Danner turned an apologetic look toward his father, then hurried after Gerard.
- 3 -
Garet wheeled his yellow dakkan in a tight circle and sliced the head off another monstrosity, then looked for another target. He found a cluster of three winged creatures sweeping toward the defenders on the wall, and he pointed with his sword.
“There, Shelly,” he told his dakkan.
Shelly let out a terrific bellow, caught up in the excitement of the battle, and plunged toward the three beasts. As she tore into one from behind, Garet leaned forward in his saddle and lopped a wing off the second, then Shelly bit the third creature in half. The wounded creature Garet had maimed shrieked and plummeted to the ground below, where Nocka guards hacked it to pieces.
There was something terribly human about the creature’s shriek that disturbed Garet. The flying monstrosities were vaguely humanoid in appearance, but their flesh was mottled and leathery, and they had bat-like wings. Their arms and legs were grossly twisted with over-sized muscles, and the one or two that had survived on the ground limped around awkwardly until they were slain.
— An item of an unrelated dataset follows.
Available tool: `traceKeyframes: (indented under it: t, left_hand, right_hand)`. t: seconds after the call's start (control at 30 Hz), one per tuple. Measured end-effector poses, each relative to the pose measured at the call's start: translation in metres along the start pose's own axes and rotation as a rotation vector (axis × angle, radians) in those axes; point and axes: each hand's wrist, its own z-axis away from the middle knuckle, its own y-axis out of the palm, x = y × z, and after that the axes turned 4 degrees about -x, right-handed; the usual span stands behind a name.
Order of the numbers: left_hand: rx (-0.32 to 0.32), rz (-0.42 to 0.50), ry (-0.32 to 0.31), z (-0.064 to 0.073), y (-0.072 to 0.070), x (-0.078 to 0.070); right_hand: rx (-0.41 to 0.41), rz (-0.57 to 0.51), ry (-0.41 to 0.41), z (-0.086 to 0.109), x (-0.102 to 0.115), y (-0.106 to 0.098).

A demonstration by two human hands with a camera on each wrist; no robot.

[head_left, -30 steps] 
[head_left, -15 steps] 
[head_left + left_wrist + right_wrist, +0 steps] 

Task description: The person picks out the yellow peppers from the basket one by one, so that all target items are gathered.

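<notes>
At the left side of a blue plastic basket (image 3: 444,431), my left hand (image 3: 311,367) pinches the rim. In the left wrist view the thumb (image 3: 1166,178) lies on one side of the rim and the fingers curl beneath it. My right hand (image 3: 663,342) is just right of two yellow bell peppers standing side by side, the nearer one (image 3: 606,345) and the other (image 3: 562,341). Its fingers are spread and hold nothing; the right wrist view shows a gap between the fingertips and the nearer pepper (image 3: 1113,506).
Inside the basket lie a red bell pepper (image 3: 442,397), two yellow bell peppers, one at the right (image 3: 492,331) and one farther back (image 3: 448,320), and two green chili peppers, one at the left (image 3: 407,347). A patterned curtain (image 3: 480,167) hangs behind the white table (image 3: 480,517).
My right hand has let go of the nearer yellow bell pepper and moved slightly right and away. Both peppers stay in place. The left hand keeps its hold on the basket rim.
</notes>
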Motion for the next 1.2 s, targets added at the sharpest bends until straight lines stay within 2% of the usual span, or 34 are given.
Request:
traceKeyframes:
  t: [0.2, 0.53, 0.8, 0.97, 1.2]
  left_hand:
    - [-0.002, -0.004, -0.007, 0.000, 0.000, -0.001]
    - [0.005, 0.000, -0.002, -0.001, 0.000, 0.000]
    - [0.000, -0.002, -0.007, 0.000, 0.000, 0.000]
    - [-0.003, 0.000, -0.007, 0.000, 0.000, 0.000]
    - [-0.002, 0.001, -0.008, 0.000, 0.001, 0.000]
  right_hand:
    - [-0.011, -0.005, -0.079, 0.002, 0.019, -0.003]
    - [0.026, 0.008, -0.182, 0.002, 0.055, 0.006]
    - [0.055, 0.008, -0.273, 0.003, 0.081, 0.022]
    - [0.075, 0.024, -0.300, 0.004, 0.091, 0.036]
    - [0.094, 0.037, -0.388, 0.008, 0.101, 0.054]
But what most disturbed him about the creatures was their faces. Whatever they were, the beasts had either once been men or else had been altered to look like them, at least in the facial area. If a human being had the leathery skin of a lizard and was totally hairless, his face would resemble one of these creatures. Each was distinct, as no two men look exactly the same. Their expressions were human-like, and they looked with horror and hatred on the human defenders they were attacking.
The battle was absolute chaos with little coordination between the units on the ground and those in the air. Even the companies assigned to protect each of the courtyards of the Barrier were operating mostly autonomously. The ranking officer on the Barrier had been torn apart by a pair of winged monsters, and the subsequent attempts to reestablish the chain of command were meeting with limited success. The city’s defenders were simply unprepared for an invasion of such magnitude, the likes of which hadn’t been seen in generations, perhaps not even since the original Merging War.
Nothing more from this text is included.